As a teacher, I have recently had the joy of witnessing ‘gasp’ moments with a Year 7 class, whilst teaching Louis Sachar’s “Holes.”  If you haven’t come across it, it’s a brilliant example of the clever weaving of different plot threads that come together as the story develops.  My class are not natural readers and the sheer joy of various ones of them interrupting the flow of my reading with an unselfconscious gasp, followed by a hand shooting up and asking “Hang on, is he...is she…isn’t that the same name as…could that be the boat that…?” has been a delight and encapsulates (albeit briefly) all that is good and perfect about teaching and passing on our passion for stories.
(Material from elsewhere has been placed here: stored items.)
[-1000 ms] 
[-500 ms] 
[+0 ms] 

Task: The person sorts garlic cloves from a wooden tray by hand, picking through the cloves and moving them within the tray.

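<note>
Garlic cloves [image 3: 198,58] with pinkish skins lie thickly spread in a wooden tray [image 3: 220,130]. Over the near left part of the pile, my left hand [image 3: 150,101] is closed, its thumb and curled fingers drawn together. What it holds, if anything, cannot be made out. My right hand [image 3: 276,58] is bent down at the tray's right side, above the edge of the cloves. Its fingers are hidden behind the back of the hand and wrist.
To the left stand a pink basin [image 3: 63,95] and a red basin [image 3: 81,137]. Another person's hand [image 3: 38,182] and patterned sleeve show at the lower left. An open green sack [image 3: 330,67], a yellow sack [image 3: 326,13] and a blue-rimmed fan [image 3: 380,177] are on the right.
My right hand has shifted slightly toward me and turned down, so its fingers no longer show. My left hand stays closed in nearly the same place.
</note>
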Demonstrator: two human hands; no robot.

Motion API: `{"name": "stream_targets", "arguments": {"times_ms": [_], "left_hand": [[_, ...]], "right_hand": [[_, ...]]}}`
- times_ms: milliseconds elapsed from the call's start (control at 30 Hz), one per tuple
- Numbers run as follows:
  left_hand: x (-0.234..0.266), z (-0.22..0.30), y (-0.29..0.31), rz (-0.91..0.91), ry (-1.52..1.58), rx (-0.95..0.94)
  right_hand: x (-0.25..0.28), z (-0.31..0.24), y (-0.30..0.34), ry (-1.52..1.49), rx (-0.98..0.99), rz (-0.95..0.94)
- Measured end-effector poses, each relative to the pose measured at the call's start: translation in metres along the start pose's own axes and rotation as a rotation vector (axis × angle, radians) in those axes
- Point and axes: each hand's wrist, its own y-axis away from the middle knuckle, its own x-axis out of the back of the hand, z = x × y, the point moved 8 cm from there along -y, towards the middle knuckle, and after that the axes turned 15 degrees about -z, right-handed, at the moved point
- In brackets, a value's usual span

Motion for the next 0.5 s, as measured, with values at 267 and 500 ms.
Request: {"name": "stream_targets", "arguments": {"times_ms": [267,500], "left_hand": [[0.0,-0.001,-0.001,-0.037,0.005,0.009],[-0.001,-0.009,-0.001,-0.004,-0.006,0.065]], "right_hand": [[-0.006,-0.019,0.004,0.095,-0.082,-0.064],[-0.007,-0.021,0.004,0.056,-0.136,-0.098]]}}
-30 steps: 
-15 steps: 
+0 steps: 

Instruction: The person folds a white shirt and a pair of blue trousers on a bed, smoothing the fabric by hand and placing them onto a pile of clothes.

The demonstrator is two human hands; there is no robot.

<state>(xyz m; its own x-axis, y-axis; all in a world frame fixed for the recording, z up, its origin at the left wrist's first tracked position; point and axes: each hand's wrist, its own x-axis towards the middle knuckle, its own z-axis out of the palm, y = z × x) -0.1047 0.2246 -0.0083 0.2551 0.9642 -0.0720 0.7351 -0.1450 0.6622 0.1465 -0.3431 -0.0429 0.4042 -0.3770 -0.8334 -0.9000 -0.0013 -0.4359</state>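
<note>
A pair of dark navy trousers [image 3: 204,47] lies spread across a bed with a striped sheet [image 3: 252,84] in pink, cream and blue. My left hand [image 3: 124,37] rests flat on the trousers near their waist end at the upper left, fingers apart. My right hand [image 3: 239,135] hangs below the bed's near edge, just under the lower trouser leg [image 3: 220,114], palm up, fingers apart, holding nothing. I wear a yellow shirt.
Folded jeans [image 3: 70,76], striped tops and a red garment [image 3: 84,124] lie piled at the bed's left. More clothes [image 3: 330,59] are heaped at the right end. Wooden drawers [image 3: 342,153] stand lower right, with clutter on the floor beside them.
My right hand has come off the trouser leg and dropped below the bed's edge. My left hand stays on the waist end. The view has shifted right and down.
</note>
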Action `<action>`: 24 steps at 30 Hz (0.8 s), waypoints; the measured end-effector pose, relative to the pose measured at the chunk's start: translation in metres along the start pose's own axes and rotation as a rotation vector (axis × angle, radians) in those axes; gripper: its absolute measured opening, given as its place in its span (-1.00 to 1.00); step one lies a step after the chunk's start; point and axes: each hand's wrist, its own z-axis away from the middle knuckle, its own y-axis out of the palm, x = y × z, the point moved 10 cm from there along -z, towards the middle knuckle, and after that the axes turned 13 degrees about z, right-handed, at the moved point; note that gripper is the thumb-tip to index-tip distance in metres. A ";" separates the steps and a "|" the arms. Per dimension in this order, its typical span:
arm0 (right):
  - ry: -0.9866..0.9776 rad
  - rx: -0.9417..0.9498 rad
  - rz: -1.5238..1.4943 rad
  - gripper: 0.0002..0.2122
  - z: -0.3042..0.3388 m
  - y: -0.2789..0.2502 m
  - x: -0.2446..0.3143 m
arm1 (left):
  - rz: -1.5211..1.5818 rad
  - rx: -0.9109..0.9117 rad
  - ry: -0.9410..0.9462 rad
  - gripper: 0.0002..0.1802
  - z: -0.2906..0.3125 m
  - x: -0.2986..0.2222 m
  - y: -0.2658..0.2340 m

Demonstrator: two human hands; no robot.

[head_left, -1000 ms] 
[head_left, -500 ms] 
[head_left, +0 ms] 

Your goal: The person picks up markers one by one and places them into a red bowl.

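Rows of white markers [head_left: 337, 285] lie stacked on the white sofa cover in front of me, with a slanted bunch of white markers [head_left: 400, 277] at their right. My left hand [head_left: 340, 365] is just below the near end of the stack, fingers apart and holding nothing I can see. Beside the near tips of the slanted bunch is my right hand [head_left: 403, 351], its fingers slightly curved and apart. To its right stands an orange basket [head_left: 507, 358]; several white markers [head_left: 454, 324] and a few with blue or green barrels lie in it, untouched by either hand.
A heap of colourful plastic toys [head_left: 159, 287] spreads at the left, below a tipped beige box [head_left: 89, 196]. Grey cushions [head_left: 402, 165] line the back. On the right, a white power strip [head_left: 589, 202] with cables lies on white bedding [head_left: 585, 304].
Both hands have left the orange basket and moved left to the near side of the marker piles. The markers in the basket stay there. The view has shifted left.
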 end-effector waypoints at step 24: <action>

Of course, by Year 8, they are much too cool for public, audible gasp-moments, but I will continue to enjoy the uninhibited delight of Year 7 as I share brilliant stories with them.


How do we gift our readers with the joy of the ‘audible gasp’ in our own writing? I have had a chance to practise this, recently, in miniature, after being offered some freelance phonics-books writing.  It has been a challenge – the stories I have written had to be 12 pages, containing 7-10 words on a page, with a very strict limit to the sounds and syllables I had at my disposal.  With my own parenting-a-child-learning-to-read memories resounding in my mind, I wanted to offer the parent, as well as the child, something a little less nap-inducing than Biff going up and Chip coming down a slide repetitively (Disclaimer – I’m sure there was much more to them than that, but it is all my weary, nap-needing brain remembers – that and pigs that liked to dig). 

So I tried, in my own inexperienced way, to give princesses who ended up having to rescue princes who had come to rescue them, Dads who provided excellent entertainment for their offspring, entirely with the goal of having a peaceful sit down, and a Mum, who, after being held up in her aim to go out shopping by various requests from her offspring, can’t go yet after all as she now needs a wee (the phonics sound was –ee- here in case you were wondering)!  I hope, in my own, basic way I will give both my learning-readers and the tired adults who live the process alongside them, a few gasps and chuckles as they work through the books (published sometime this year) together.


So I would love to hear yours – the plot twists that made you gasp and your insights about how you go about creating ‘gasp’ moments for your readers.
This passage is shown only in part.